Your answer must be an exact transcription of the data, with every picture omitted.

RECORDED DATA START

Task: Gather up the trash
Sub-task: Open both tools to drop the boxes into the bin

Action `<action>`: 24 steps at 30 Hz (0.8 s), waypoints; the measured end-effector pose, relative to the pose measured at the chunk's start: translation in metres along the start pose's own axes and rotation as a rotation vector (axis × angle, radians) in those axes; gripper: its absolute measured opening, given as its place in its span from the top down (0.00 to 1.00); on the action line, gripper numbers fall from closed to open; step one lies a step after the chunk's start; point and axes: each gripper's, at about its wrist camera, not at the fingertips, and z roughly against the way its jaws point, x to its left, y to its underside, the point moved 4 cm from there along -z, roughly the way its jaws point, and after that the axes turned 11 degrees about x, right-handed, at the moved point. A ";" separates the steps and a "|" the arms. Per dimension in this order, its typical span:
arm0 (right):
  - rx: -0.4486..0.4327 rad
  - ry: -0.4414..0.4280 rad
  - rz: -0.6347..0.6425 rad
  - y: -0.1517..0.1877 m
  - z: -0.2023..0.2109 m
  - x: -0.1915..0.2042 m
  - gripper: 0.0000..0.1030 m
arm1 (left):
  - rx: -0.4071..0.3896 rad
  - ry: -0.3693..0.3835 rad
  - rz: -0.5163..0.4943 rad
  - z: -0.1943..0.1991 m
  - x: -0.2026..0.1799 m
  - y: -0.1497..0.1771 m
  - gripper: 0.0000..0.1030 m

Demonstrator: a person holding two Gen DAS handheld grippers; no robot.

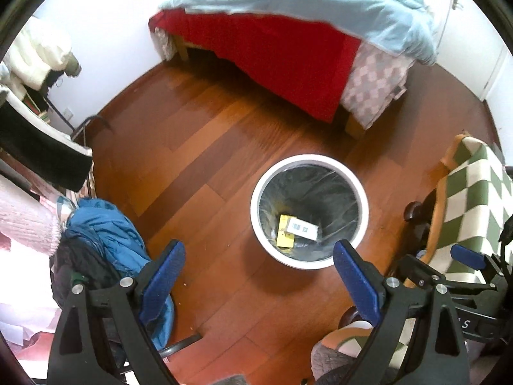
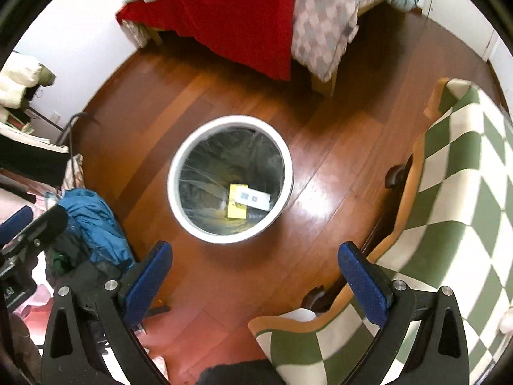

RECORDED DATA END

== ANSWER TO THE EXERCISE ==
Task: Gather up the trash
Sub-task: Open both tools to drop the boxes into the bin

Action `<action>`: 24 steps at 30 Hz (0.8 s), waypoints; the measured end-effector pose, relative to the pose measured at the chunk's start: translation in metres along the start pose's own axes and rotation as a rotation vector (axis × angle, radians) in those axes; gripper: its absolute measured opening, given as its place in its span from the top down (0.00 to 1.00); on the action line, gripper numbers fall from closed to open; step one lies a step after the chunk's start; point and axes: each gripper's, at about its wrist camera, not at the fingertips, and z roughly against the way its jaws point, x to its left, y to its underside, the point moved 4 cm from there along -z, roughly the way its jaws point, and after that the axes turned 11 degrees about x, right-handed, at the moved point. A ";" separates the steps and a "|" the arms. Per dimension in this order, its typical span:
arm0 (right):
  - rx: -0.4486..0.4327 rad
  - ry: -0.4414..0.4280 rad
  - rz: -0.6347..0.6425 rad
  - y: -0.1517..0.1877 m
  - z: -0.2023..0.2109 m
  - x: -0.1915..0.2042 m
  - gripper: 0.0000..0.1030 m
arm1 (left):
  - rx: -0.4071..0.3896 rad
  - ry: -0.3693..0.3835 rad
  - rz: -0.5163..0.4943 rad
  - z: -0.1943..0.1991 m
  - x: -0.2026..0.1799 m
  - y: -0.1497..0.1771 m
  - gripper: 0.0000..0.1030 m

Demonstrator: a person holding two Gen DAS handheld grippers; no robot.

This answer has been given in full.